# Fine-tune BERT Model for classification Task via Transformers library and including Logging to W&B

#### This Notebook contains all necessary Code to fine-tune a BERT model and some extra Code. Adapt to your needs.

## Imports, Logins

In [None]:
import pandas as pd
import numpy as np
import os
import wandb 
import torch
import import_ipynb
import yaml
from sadice import SelfAdjDiceLoss
from transformers import AutoTokenizer, AutoModelForSequenceClassification, AutoConfig   
from transformers import TrainingArguments, Trainer, EarlyStoppingCallback
from transformers import set_seed, enable_full_determinism
from datasets import Dataset, DatasetDict, disable_caching
from datasets import disable_caching

In [None]:
disable_caching()

In [None]:
import helpers

## Import internal config 

In [None]:
conf = yaml.safe_load(open('config.yaml'))

## Reproducability

In [None]:
REPRO_SEED = conf['seeds']['repro_seed']
helpers.enable_reproducability(REPRO_SEED)

## Setup W&B

In [None]:
os.environ["WANDB_API_KEY"] = "my key"
wandb.login()

In [None]:
# WANDB PARAMS
WANDB = True
WANDB_PROJECT = "project name "
WANDB_ENTITY = "project account name"

## Setup Torch Device


In [None]:
os.environ["CUDA_VISIBLE_DEVICES"]="1"

In [None]:
print("GPU is available: ", torch.cuda.is_available())
device = torch.device('cuda' if torch.cuda.is_available() else 'cpu')

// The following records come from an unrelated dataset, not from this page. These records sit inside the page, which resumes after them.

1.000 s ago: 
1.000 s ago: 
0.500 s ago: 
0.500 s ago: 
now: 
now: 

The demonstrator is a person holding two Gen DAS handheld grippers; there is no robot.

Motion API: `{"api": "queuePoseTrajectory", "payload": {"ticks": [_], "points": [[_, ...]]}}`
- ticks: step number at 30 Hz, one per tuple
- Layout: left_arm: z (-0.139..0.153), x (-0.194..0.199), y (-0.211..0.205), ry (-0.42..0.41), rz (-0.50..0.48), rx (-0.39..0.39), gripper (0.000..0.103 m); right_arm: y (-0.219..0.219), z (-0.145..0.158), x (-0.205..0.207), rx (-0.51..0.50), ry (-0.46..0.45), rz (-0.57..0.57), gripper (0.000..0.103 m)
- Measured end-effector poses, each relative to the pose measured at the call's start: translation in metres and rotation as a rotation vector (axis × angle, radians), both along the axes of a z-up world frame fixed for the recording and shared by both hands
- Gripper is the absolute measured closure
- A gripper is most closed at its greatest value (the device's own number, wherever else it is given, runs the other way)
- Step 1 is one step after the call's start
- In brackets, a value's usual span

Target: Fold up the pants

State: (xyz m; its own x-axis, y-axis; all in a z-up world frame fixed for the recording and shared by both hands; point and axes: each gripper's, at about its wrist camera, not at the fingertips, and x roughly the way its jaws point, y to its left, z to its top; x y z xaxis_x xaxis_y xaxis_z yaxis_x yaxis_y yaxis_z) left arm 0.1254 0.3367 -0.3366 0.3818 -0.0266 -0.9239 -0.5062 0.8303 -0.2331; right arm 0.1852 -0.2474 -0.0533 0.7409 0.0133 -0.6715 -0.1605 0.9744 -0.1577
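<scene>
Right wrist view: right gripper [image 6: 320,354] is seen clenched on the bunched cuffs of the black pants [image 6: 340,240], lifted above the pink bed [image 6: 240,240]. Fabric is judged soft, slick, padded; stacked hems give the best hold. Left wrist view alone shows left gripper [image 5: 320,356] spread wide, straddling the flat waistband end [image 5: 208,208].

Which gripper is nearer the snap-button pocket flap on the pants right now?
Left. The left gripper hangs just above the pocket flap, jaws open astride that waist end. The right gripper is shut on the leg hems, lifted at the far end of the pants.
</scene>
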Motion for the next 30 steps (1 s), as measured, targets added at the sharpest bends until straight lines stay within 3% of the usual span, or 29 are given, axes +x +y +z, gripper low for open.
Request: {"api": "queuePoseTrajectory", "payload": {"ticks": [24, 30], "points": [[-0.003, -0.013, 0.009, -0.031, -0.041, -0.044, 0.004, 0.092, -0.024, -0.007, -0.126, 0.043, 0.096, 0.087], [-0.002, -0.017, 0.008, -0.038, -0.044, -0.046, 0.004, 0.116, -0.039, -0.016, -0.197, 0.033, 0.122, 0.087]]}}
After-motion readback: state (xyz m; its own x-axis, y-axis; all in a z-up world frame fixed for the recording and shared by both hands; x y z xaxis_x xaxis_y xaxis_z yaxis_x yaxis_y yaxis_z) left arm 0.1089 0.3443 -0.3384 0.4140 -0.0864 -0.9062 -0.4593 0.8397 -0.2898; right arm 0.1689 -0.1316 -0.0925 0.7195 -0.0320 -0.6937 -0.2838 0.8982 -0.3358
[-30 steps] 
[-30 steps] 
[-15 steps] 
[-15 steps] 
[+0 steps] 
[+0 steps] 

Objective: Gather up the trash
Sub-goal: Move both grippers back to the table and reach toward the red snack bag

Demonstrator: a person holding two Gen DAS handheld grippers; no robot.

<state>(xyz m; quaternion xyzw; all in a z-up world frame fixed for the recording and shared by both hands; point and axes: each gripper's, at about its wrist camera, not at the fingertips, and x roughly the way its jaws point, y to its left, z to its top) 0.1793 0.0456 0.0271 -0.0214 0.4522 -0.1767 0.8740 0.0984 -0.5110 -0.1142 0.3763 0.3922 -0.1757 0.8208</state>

## If needed: Load Config of Model to Rerun (Here W&B)

In [None]:
import wandb
api = wandb.Api()

In [None]:
run = api.run("path_to_run")
config_run = run.config

In [None]:
configs = {} # several runs can be loaded and compared 
configs['run_name'] = config_spring

## Prepare Data

In [None]:
TEMP_MODEL = 'run_name' # only nevessary when using training configurations stored in configs dictionary
MODEL = configs[TEMP_MODEL]['model'] # alt: provide (path to) model checkpint
SAMPLING_SEED = configs[TEMP_MODEL]['sampling_seed']

In [None]:
train = pd.read_pickle('path_to_data/train.pkl')
val = pd.read_pickle('path_to_data/val.pkl')

In [None]:
tokenizer = AutoTokenizer.from_pretrained(MODEL)

In [None]:
def tokenize(batch):
    return tokenizer(batch["text"], padding=True, truncation=True)

def prepare_data(train, val, remove_footer, remove_emojis, downsampling, sampling_seed):
    if downsampling:
        train = helpers.downsample(train, sampling_seed)
    
    train = helpers.select_text(train, remove_footer, remove_emojis)
    val = helpers.select_text(val, remove_footer, remove_emojis)
    
    train_ds = Dataset.from_pandas(train[["text", "label"]])
    val_ds = Dataset.from_pandas(val[["text", "label"]])
    
    ds = DatasetDict({"train": train_ds, "validation": val_ds})
    ds_encoded = ds.map(tokenize)
    
    ds_encoded['train'] = ds_encoded['train'].remove_columns(["text", "__index_level_0__"]) #, "token_type_ids"])
    ds_encoded['validation'] = ds_encoded['validation'].remove_columns(["text", "__index_level_0__"])#, "token_type_ids"])
    
    return ds_encoded

In [None]:
ds_encoded = prepare_data(train, val, remove_footer=configs[TEMP_MODEL]['remove_footer'], remove_emojis=configs[TEMP_MODEL]['remove_emojis'], downsampling=configs[TEMP_MODEL]['downsampling'], sampling_seed=SAMPLING_SEED)

## Training

In [None]:
from datetime import date
date = date.today()

### Training params

#### Change according to your needs

In [None]:
NUM_EPOCHS =  configs[TEMP_MODEL]['epochs']
EVAL_BATCH_SIZE = configs[TEMP_MODEL]['per_device_eval_batch_size']
TRAIN_BATCH_SIZE = configs[TEMP_MODEL]['batch_size']
LEARNING_RATE = configs[TEMP_MODEL]['learning_rate'] 
WEIGHT_DECAY = configs[TEMP_MODEL]['weight_decay']
HIDDEN_DROPOUT_PROB = configs[TEMP_MODEL]['hidden_dropout_prob'] 
ATTENTION_PROBS_DROPOUT_PROB = configs[TEMP_MODEL]['attention_probs_dropout_prob']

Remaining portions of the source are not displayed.